Thank the parents and invite them to visit during regular working hours

Many parents are eager to see how well you interact with their child as well as the other children in your care.

Conclude your interview by confirming booking

Explain how the process will work: bringing the child for some settling in visits, completing the forms, signing the agreement and agreeing a start date.

What Parents Want to Know – the Phone Interview

Parents want to know if your Childminding service will meet their basic requirements: location, cost and number of children. Parent queries usually start with a phone call.

If you can't talk because children need your attention, let the parent know and arrange a time to answer their call.
Initially, parents will typically ask:

  • How long have you been a Childminder? If you are just starting out, say so. Parents don't always go for experience.
  • Where is your service located? Give a specific area but only give your exact address when arranging an interview.
  • What are your opening hours? State your regular hours clearly. If you are willing to be flexible, say so.
  • How many children are you currently caring for and what are their ages? Keep a list by your phone so you can answer easily.
  • How much do you charge? Try not to answer this until the actual interview: i.e. 'It depends on what you need.' However, many parents narrow their search based on fees. If it's the first question asked, give a straight answer. It will either fit in with what they want to pay or not.
  • Are you registered? If you are registered with Tusla, great. If not, be prepared to explain your status.
  • Do you have pets?
  • Are you a smoker?
  • Do you have references?
  • Do you have back-up care? If you do not provide this, make sure the parents are aware of your policy right away.
  • Are you willing to sign a contract? Because you are a professional Childminder with a business, it is important that you treat it as such. Some parents may bulk at the thought, but it is the only way that you have to protect yourself.

What Parents Want to Know – the Home Interview

The biggest question that parents want to establish an answer to is, if you are the best person to mind their child.

Some Childminders have a fairly structured service, but others are more free-flowing. First and foremost, parents are looking for a safe and nurturing environment for their child.

Your parent handbook should cover your policies in relation to parents’ most common questions:

What You Need to Ask During the Interview

The questions you ask the parents during the interview are just as important as what the parents ask you. You want to find out if the family would be a good fit for your service.
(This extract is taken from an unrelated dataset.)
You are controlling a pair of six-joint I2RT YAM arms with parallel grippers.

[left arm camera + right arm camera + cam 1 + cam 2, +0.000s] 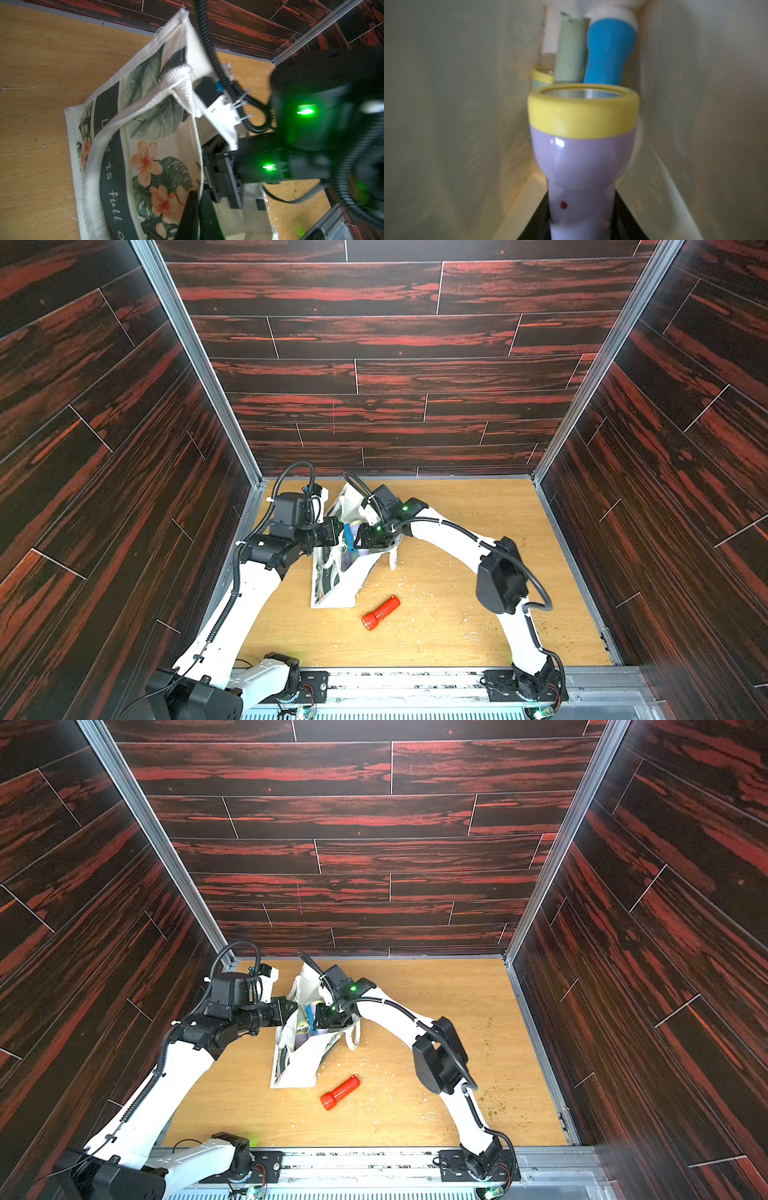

Here are some suggested questions:

  • Has your child been in childcare before? If so, for how long? Why are you changing?
  • How long do you expect to need childcare?
  • Does your child have any known health issues?
  • Does your child have any special needs (allergies, etc.)? Most often, parents will tell you right away, but make sure you ask just in case.
  • Are you (or a designated person) able to pick up the child in case of accident or emergency?
  • What is your child interested in? What type of eater is your child? These are questions the child can answer, if they are old enough
  • What type of sleep schedule does the child have or not?
  • Does your child have any behavioural problems? Most parents will tell the truth, although some may not.
  • What do you expect of a Childminder?
  • Do you have back-up care? If you do not provide this, make sure the parents are aware of your policy right away.
  • Are you willing to sign a contract? Because you are a professional Childminder with a business, it is important that you treat it as such. Some parents may baulk at the thought, but it is the only way that you have to protect yourself.